Raw data.

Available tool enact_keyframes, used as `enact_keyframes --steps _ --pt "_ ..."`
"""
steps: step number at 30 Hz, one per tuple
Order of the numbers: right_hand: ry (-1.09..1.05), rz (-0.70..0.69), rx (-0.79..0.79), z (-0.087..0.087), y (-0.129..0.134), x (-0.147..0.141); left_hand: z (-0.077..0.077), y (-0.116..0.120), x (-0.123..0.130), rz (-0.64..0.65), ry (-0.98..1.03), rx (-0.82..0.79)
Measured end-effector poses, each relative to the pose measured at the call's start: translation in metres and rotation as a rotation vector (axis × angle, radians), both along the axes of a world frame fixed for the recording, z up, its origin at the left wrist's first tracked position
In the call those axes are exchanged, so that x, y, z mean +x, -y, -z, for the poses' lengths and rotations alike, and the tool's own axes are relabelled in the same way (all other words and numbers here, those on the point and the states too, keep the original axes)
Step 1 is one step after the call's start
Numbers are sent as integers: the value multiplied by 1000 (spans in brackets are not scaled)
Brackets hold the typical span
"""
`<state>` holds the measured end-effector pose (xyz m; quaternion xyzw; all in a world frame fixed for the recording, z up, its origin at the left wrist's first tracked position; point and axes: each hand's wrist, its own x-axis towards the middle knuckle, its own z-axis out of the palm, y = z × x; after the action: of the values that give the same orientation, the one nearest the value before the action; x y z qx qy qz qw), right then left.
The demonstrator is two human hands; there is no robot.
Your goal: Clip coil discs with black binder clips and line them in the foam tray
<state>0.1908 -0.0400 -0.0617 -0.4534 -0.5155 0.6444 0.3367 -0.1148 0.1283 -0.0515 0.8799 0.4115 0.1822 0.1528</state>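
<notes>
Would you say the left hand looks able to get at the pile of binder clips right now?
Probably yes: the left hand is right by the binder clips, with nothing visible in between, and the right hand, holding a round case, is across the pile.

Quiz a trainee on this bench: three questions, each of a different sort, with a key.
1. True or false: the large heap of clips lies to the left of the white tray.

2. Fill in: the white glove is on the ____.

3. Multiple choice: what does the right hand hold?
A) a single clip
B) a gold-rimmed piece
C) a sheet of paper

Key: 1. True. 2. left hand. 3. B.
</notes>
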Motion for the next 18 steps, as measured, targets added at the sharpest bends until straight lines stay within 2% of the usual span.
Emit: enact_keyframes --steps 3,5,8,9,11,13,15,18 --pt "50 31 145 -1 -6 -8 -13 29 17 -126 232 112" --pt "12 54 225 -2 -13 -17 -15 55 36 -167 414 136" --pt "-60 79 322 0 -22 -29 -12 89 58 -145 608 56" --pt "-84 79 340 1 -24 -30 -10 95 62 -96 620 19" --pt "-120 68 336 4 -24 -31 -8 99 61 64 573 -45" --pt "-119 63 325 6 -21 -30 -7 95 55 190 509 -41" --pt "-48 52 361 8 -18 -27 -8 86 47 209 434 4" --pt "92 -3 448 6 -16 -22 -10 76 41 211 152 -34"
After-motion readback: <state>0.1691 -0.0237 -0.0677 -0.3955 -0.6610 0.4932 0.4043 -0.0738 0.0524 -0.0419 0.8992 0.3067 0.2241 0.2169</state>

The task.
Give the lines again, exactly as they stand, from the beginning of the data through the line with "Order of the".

Your solution.
Available tool enact_keyframes, used as `enact_keyframes --steps _ --pt "_ ..."`
"""
steps: step number at 30 Hz, one per tuple
Order of the numbers: right_hand: ry (-1.09..1.05), rz (-0.70..0.69), rx (-0.79..0.79), z (-0.087..0.087), y (-0.129..0.134), x (-0.147..0.141); left_hand: z (-0.077..0.077), y (-0.116..0.120), x (-0.123..0.130), rz (-0.64..0.65), ry (-0.98..1.03), rx (-0.82..0.79)

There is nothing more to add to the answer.